TASK GOAL:
Exactly the lines below from the one with "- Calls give" up to and including the one with "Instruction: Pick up" make up the answer, with nothing else added.

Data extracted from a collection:

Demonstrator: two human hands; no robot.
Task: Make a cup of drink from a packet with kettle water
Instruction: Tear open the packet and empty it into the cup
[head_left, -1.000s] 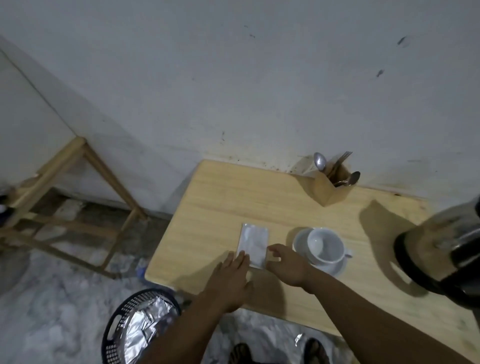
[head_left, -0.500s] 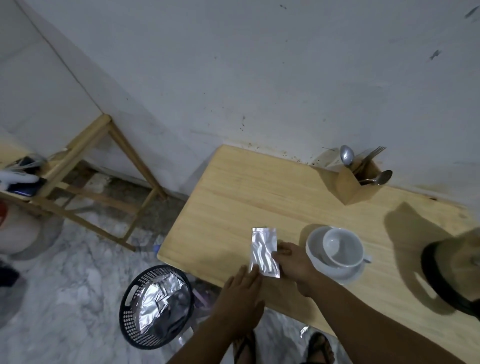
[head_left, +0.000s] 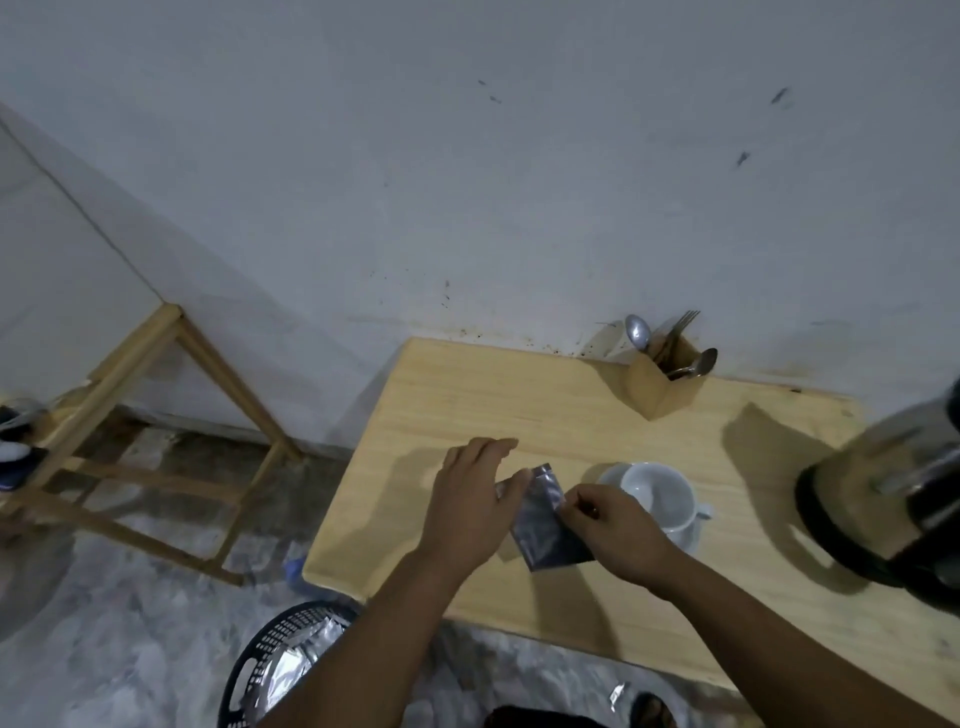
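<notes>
Currently both hands pinch the packet (head_left: 543, 525) above the tabletop (head_left: 519, 410): left hand (head_left: 470, 506) at its top corner, right hand (head_left: 613, 525) at its edge. An uneven tear could scatter powder short of the cup (head_left: 660, 493).

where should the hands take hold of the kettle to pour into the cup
Best guess: the dark handle on the near right of the kettle, taken by the right hand from the right. Its metal body looks wide and may be hot. It is partly out of frame, so the handle's shape is unclear. Both hands now hold the packet.
</notes>
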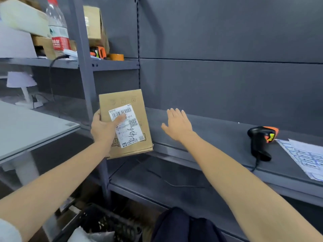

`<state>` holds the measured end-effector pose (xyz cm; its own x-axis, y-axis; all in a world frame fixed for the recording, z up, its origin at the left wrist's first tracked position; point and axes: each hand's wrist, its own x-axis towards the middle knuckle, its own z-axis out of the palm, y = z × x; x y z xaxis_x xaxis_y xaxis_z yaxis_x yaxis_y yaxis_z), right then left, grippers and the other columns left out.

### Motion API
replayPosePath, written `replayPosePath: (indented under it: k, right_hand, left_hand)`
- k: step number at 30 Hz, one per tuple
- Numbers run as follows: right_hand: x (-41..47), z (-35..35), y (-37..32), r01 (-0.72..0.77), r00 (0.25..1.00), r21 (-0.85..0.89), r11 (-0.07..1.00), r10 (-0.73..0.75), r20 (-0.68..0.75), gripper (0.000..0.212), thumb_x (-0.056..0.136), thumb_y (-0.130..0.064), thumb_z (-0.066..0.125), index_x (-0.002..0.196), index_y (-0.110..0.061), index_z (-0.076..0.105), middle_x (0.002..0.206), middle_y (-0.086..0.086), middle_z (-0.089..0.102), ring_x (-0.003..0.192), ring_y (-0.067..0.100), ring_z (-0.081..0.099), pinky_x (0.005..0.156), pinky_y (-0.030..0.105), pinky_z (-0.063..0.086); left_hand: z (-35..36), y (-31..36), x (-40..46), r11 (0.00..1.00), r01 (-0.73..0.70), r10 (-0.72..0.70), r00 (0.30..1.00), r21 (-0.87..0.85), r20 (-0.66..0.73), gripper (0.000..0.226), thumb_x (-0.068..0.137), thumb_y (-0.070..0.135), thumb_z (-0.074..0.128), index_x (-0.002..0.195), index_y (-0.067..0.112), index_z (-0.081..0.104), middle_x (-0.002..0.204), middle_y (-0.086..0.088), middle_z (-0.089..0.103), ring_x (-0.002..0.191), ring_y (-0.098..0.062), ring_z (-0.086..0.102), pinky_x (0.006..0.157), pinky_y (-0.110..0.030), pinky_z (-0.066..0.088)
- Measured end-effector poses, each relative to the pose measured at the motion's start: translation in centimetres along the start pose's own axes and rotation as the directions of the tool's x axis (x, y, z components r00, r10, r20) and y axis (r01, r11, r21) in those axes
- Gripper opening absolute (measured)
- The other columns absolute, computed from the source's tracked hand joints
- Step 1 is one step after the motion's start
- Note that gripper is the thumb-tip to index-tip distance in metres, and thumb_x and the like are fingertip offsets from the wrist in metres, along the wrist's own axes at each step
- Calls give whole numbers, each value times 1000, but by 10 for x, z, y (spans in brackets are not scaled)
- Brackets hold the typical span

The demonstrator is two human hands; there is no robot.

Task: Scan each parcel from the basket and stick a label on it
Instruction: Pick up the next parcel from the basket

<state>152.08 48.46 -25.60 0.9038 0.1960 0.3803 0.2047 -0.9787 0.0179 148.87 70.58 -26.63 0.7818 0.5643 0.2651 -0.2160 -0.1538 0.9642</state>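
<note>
One parcel [125, 123] up in left hand [103, 129], fingers and thumb clamped on its left edge, thumb across shipping label [126, 125]. Parcel long axis runs roughly 12-to-6, slightly tilted. Right hand [178, 125] empty, fingers straight and slightly apart, hovering over shelf [218, 135]. Scanner [261, 142] lies at 3 o'clock from right hand, well apart; right hand nearer. Label sheet [304, 156] just past scanner. Basket [108, 222] at 6 o'clock, low.

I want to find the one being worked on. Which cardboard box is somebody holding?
The flat box with the white label, held by the left hand. The other box sits on the top shelf.
</note>
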Motion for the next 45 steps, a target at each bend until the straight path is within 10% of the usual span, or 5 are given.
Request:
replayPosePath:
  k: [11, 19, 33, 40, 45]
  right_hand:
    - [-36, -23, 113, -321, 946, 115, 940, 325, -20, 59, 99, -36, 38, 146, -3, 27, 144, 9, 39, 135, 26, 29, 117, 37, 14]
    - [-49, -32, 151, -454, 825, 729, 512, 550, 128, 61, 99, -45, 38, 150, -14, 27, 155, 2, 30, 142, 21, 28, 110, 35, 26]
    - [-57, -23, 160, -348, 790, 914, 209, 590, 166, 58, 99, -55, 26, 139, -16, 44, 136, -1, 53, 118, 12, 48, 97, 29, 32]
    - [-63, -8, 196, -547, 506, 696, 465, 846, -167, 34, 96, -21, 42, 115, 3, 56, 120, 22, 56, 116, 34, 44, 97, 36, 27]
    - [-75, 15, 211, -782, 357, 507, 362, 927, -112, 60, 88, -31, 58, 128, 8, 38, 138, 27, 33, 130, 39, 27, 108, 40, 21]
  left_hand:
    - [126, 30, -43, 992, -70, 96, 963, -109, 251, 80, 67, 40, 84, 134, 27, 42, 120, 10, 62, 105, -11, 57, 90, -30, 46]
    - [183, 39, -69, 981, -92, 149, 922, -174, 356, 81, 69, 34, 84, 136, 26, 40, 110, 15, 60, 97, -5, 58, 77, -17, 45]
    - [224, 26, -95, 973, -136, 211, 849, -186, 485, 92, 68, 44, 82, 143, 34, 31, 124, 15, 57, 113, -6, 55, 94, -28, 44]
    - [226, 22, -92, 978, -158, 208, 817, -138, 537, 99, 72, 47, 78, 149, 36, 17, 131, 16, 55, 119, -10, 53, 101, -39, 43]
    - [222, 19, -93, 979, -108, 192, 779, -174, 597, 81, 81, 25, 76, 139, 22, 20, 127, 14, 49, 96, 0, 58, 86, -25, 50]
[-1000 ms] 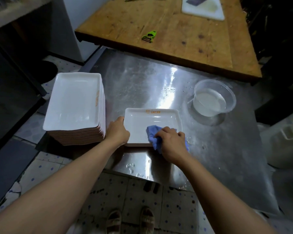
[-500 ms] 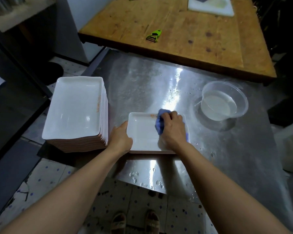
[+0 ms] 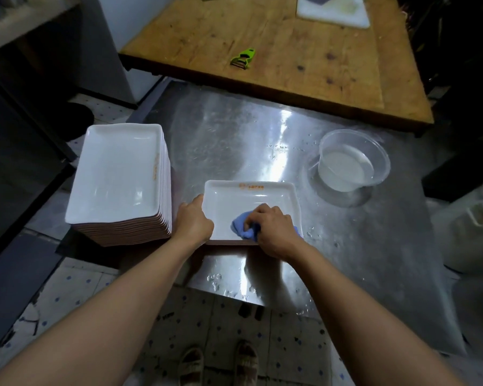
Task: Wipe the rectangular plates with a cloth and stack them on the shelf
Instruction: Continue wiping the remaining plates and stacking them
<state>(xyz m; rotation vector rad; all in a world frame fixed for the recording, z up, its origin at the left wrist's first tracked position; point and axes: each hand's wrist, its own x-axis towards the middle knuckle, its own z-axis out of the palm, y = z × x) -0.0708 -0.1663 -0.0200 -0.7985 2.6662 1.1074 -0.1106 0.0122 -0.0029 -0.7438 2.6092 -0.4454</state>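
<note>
A single white rectangular plate (image 3: 234, 199) with an orange mark on its far rim lies on the wet steel table (image 3: 234, 140). My left hand (image 3: 193, 221) grips the plate's left near corner. My right hand (image 3: 273, 229) is closed on a crumpled blue cloth (image 3: 241, 228) and presses it onto the plate's near half. A tall stack of white rectangular plates (image 3: 117, 174) with brown undersides stands at the table's left edge, just left of my left hand.
A clear plastic bowl of water (image 3: 351, 162) sits to the right. Behind the steel table is a wooden table (image 3: 290, 51) with a green peeler (image 3: 243, 58) and a white cutting board (image 3: 332, 9). A white container (image 3: 474, 224) stands at far right.
My right hand has drawn the blue cloth back from the plate's far rim to its near half. My left hand keeps its hold on the plate's corner.
</note>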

REPLY TO THE EXERCISE:
- Calls give whole numbers, each value times 1000, but by 10 for x, z, y (spans in brackets are not scaled)
- Brackets hold the typical span

The demonstrator is two human hands; there is no robot.

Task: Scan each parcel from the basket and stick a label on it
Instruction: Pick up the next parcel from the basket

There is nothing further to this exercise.